Le jeune homme, choqué, a publié un texte sur sa page Facebook, pour expliquer que, pour cette raison, il n'accepterait pas de travailler pour cette école. "Je suis fier que tout le monde sache qui je suis", y dit-il en substance.

Ce témoignage a suscité beaucoup de réactions, au nord du pays. Le directeur général de l'instruction publique de la Ville de Bruxelles, Charles Huygen, a donné raison à la directrice de l'école, affirmant que la neutralité faisait partie de la fonction d'enseignant. "Nous conseillons aux professeurs d'être prudents dans les discussions sur la vie privée, que ce soit à propos des croyances religieuses, des orientations politiques ou sexuelles", déclarait-il, en regrettant que l'enseignant n'ait pas sollicité une discussion avec sa directrice ou avec l'administration de l'Instruction publique de la Ville de Bruxelles.

Mais tout le monde ne semble pas d'accord avec Charles Huygens. Raymonda Verdyck et Lieven Boeve, respectivement responsables de l'enseignement officiel flamand et de l'enseignement catholique, ont également réagi suite à cette polémique.

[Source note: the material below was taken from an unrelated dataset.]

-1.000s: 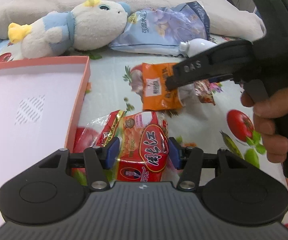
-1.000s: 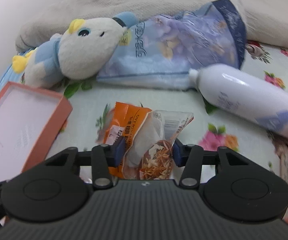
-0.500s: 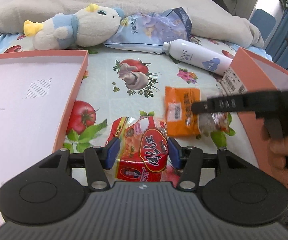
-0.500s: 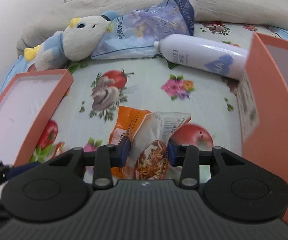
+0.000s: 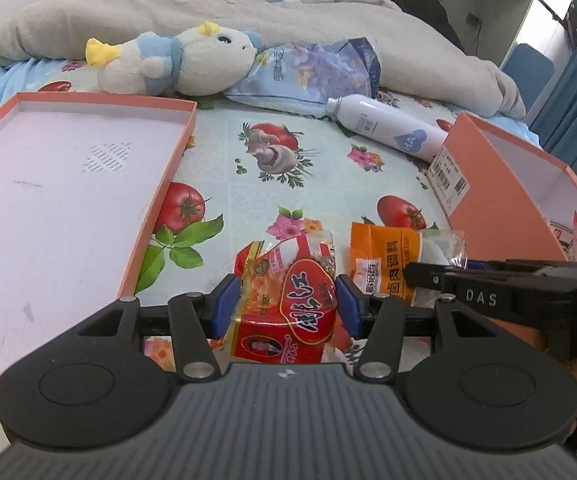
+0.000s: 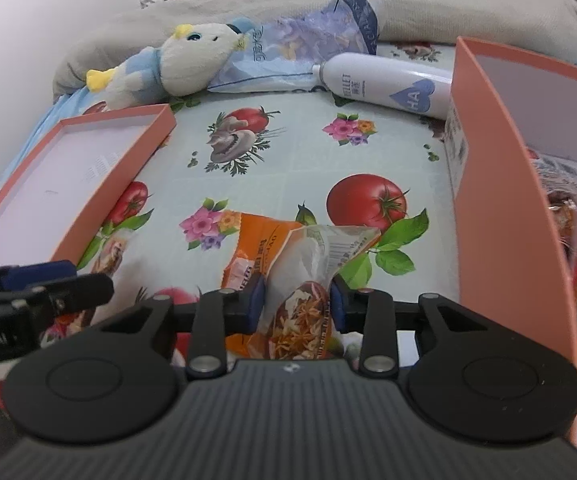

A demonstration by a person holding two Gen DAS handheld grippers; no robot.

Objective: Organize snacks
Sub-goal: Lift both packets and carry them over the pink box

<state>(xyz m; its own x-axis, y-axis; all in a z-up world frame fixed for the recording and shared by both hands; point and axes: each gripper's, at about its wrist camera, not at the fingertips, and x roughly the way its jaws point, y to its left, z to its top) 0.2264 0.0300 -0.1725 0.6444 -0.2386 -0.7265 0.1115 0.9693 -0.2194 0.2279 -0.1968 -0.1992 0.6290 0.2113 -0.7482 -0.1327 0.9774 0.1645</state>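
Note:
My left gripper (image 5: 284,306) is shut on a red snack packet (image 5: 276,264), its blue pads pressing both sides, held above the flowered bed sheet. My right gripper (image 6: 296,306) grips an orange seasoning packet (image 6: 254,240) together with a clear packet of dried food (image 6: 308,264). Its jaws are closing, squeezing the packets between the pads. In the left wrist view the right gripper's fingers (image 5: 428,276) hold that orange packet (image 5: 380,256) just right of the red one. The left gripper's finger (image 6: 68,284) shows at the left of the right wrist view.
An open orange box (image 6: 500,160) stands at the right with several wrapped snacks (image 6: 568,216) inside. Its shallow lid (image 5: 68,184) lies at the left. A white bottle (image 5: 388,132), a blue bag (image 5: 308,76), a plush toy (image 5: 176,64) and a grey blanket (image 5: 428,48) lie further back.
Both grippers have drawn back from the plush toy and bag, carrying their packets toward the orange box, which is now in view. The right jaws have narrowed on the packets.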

Pour Raymonda Verdyck, "aimer une femme ou un homme n'a rien à voir avec la neutralité". "Nous avons besoin de personnes capables, et l'orientation sexuelle n'a rien à voir avec cela", dit-elle. Et elle est d'accord avec Lieven Boeve, qui affirme: "Nous engageons des professeurs pour leur professionnalisme, mais l'identité de la personne est également importante".

Invité sur la VRT radio, David Degreef, lui, dit espérer que, dans le futur, les écoles se montreront plus ouvertes dans ce domaine.